**Activity**
In the entries below, find the line with "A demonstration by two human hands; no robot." and print exactly every line from there up to and including the line with "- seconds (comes", with no other lines.

**Records shown**
--- START ---

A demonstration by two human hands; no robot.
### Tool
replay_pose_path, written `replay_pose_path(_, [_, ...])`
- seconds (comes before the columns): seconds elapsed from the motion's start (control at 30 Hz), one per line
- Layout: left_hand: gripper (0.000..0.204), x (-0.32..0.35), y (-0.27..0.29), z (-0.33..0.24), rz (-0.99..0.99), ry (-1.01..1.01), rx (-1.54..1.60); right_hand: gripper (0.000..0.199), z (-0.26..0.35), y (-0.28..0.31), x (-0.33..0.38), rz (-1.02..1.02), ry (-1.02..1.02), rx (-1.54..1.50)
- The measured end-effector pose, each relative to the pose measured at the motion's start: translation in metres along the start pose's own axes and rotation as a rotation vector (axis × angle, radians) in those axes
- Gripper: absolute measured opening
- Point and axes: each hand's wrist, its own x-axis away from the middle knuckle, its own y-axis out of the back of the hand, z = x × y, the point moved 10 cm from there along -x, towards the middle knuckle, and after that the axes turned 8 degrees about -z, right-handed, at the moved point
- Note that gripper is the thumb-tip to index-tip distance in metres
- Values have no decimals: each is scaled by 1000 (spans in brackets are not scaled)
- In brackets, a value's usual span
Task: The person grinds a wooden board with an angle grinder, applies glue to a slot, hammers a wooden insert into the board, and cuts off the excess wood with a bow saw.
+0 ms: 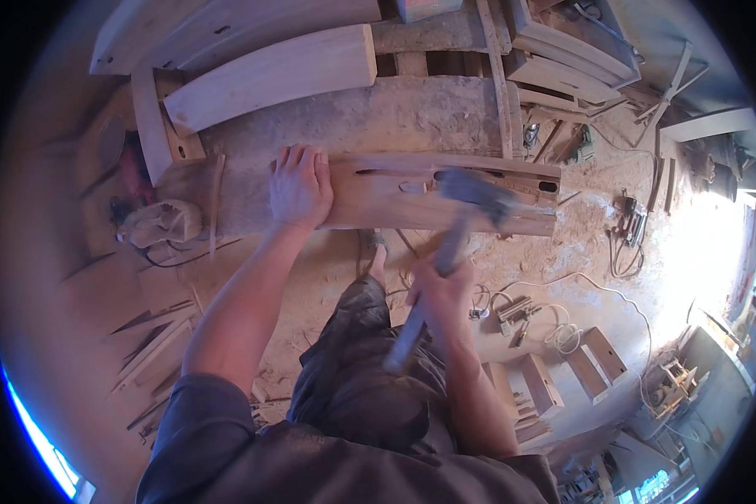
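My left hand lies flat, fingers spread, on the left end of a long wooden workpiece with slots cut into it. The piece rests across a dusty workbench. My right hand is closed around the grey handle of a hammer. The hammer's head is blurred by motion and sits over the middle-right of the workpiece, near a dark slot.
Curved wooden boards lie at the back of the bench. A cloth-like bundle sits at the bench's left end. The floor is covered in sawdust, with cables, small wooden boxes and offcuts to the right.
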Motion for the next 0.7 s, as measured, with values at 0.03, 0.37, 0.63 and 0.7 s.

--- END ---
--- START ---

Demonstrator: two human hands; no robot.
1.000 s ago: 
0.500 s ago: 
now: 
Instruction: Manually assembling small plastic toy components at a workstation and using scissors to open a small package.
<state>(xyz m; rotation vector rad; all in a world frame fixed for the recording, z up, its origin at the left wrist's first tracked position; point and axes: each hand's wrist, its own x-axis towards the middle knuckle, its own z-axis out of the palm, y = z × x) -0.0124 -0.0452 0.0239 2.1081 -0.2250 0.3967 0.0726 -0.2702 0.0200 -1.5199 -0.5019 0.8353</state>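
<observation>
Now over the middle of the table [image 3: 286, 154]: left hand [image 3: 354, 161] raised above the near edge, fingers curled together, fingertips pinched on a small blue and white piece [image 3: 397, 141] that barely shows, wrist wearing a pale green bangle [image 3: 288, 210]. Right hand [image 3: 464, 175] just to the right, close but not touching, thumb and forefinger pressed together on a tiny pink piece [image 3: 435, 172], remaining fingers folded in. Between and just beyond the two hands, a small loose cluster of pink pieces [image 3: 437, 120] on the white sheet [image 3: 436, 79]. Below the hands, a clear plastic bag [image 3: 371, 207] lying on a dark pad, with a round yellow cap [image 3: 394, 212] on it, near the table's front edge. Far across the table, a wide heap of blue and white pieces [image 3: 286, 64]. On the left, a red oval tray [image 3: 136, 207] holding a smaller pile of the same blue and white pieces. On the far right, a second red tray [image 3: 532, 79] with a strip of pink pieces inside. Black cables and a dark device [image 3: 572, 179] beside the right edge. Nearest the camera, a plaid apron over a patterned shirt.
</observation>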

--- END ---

**Finished exercise**
A demonstration by two human hands; no robot.
### Tool
replay_pose_path, written `replay_pose_path(_, [_, ...])`
- seconds (comes before the columns): seconds elapsed from the motion's start (control at 30 Hz), one per line

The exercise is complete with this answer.